Its pretty much the same just shorter stems, erios in the front, I put red plants right in the middle and syngonanthus surround the whole tank. Right now it doesn't look too good, waters cloudy (will clear up by tomorrow), and once growth hits, it'll look better.


----------



## Raymond S. (Dec 29, 2012)

When 9,999 tanks is basickly the same out of 10,000...yet someone will bring up that one tank and say look your wong about that...LOL...
Someone on here has as their signature "there are two kind of people on here. Those who have algae...and those who SAY they don't"...I dressed it up a bit.


----------



## DennisSingh (Nov 8, 2004)

hehe, hey I had a algae less tank before, its possible.

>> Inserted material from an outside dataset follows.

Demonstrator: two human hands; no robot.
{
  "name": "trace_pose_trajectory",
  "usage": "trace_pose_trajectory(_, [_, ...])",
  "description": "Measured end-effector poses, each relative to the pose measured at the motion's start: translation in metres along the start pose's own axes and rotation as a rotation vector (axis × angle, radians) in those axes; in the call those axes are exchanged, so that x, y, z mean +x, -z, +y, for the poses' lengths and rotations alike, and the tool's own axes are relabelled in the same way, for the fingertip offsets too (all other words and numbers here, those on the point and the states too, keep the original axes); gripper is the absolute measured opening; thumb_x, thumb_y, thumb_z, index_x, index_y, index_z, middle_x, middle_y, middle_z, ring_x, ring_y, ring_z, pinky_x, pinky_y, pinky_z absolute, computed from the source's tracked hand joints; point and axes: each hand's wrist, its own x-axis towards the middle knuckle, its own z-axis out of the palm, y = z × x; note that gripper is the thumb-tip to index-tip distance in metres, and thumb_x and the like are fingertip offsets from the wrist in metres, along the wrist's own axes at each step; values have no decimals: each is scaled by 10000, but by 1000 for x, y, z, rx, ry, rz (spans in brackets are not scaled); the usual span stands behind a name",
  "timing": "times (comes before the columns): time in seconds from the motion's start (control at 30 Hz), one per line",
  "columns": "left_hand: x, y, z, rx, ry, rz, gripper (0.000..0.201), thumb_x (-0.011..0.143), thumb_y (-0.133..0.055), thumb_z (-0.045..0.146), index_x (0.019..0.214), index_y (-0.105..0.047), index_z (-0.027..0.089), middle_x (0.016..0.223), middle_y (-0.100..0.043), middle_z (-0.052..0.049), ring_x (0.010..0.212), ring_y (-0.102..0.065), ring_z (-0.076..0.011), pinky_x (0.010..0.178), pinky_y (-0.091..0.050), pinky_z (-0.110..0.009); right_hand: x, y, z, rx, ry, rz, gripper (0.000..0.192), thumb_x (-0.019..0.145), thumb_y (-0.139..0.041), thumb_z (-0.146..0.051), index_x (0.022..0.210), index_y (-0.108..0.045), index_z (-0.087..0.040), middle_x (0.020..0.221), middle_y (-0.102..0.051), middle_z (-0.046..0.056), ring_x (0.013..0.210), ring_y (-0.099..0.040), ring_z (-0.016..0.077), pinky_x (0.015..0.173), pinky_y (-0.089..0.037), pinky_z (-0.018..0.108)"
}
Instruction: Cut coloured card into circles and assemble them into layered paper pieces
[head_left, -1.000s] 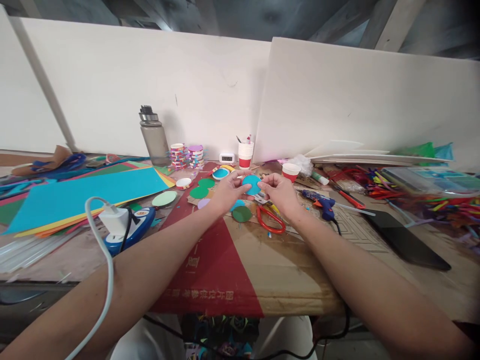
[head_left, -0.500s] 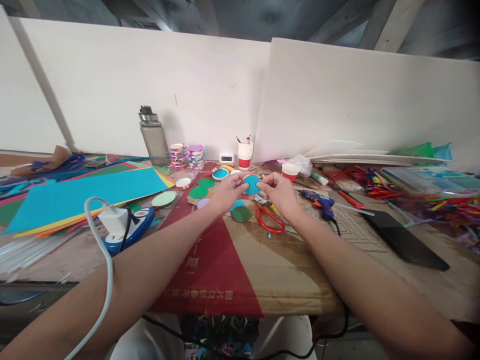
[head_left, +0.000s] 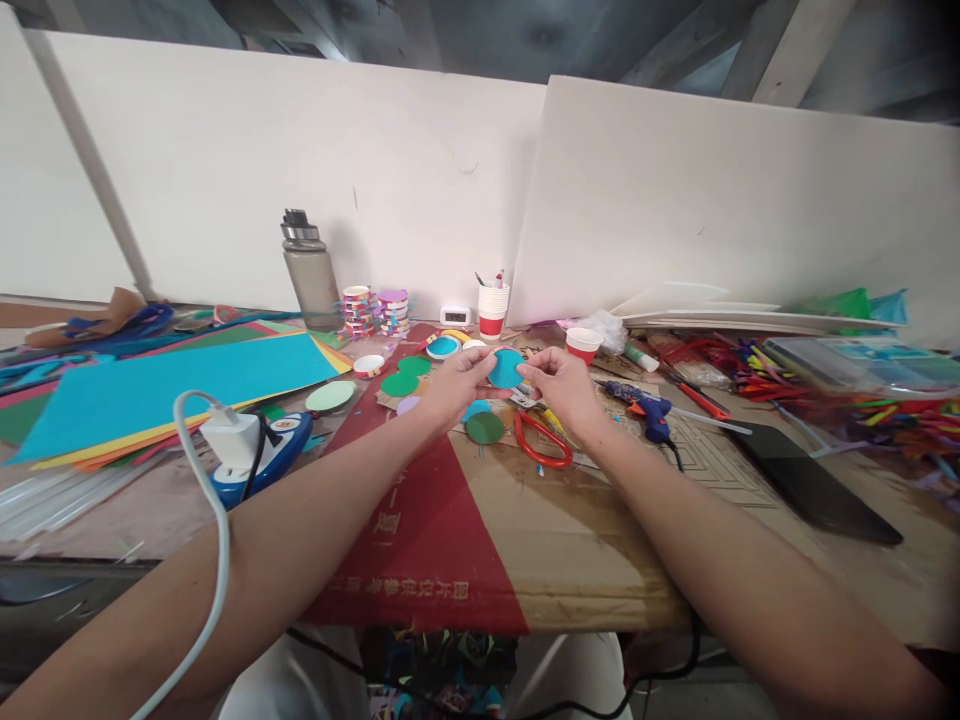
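Observation:
Between my two hands, above the cardboard, a blue paper disc faces me. My left hand pinches its left edge with thumb and fingers. On the opposite edge, the thumb and index finger of my right hand are closed. Whatever lies behind the disc is mostly hidden. Just below my hands are a dark green disc and the red handle of a pair of scissors. Green paper discs lie left of my left hand, close to a white ring with a blue centre.
Coloured paper sheets, a power strip and a water bottle are on the left. A glue gun, a black tablet-like slab and a plastic box lie right. Paper cups stand behind my hands. A white cable crosses my left forearm.
The blue disc is tilted slightly more towards me, and the coloured rim seen along its top edge before is no longer visible. Both hands keep their hold; the view has shifted slightly.

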Motion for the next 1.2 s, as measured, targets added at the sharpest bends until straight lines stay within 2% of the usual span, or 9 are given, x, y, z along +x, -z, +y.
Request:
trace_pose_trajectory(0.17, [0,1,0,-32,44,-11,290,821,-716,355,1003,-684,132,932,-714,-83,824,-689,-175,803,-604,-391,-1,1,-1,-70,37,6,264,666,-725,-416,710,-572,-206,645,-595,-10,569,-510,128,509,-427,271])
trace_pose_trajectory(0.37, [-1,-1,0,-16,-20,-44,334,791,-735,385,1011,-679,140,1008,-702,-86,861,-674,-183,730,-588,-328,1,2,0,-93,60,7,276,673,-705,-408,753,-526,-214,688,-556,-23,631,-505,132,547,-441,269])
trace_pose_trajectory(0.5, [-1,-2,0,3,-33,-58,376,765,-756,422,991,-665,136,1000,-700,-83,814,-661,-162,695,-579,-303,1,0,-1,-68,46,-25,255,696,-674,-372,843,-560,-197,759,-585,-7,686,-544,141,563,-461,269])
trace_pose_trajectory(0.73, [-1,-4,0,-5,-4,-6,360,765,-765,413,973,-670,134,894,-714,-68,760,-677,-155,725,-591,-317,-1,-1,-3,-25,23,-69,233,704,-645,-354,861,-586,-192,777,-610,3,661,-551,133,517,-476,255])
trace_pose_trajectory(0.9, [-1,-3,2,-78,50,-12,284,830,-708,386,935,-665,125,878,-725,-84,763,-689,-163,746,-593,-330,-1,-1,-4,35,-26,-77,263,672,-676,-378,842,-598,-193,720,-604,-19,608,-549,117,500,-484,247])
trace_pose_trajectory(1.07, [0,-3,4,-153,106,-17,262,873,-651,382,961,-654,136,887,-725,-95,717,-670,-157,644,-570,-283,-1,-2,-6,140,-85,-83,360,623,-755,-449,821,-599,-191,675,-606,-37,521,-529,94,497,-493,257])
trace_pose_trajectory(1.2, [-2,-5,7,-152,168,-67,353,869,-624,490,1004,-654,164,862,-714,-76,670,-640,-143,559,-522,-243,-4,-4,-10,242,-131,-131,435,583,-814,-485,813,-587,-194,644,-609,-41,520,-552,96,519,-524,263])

Well heres everything I uprooted. Belem won the fight and seems to be the fastest of all the syngonanthus I have. Madeira had the least roots and was very easy to pull out. Took 1hr and 25 mins to tear all this down.


----------



## 180g (May 20, 2014)

lots of plants you got there!


----------



## mythin (Jun 26, 2009)

Wow, that is a huge mass of plants indeed. Cant wait to see the rescape!


----------



## DennisSingh (Nov 8, 2004)

180g said:


> lots of plants you got there!


Sure is a lot, can't believe all that fit in my tank



> Wow, that is a huge mass of plants indeed. Cant wait to see the rescape!


Well here it is:

Not much to look at, water cloudy and debris all over the plants. Maybe I should get a better clean up crew, any recommendations? I'd like to get zebra ottos and panda loaches, but no source at the lfs's. What I don't like is the eriocaulon watery eyes on the left side that says in the current so easily and the thin leaves get on the other plants. All the syngonanthus you see were mainly sideshoots pulled off, the hybrid I kept most of as its a personal favorite, with all the sideshoots, I was able to fill the whole tank up again. Everything for the most part is planted very closely together, I had to use my planting tool along with my fingers(hold the plant straight up while planting). Including the short tear down, total time with many breaks and sleep took about 12 hrs to do so. After tank setup, ended with a 15g water change. I siphon the water out and pour the water onto the lights or onto the mini pellia as not to disturb the substrate or the plants from uprooting. Right now, I got pantanal, rotala sunset and eriocaulon goias added to the tank floating. Pantanal is planted already


----------



## DennisSingh (Nov 8, 2004)

some plants in my tank, with debris

Erio goias itaberai









A. Variegated n pantanal









mini pellia, only clean plant in the tank









tonina fluviatillis put in the foreground


----------



## 180g (May 20, 2014)

nice! how much did all those plants cost you anyway? must be a lott. I guise you propagated a lot of em to get where you are tho. the lights were fine with you pouring water all over them? there might not be any thing wrong with doing that but I'm not trying it with mine! to afraid I might get shocked!


----------



## DennisSingh (Nov 8, 2004)

180g said:


> nice! how much did all those plants cost you anyway? must be a lott. I guise you propagated a lot of em to get where you are tho. the lights were fine with you pouring water all over them? there might not be any thing wrong with doing that but I'm not trying it with mine! to afraid I might get shocked!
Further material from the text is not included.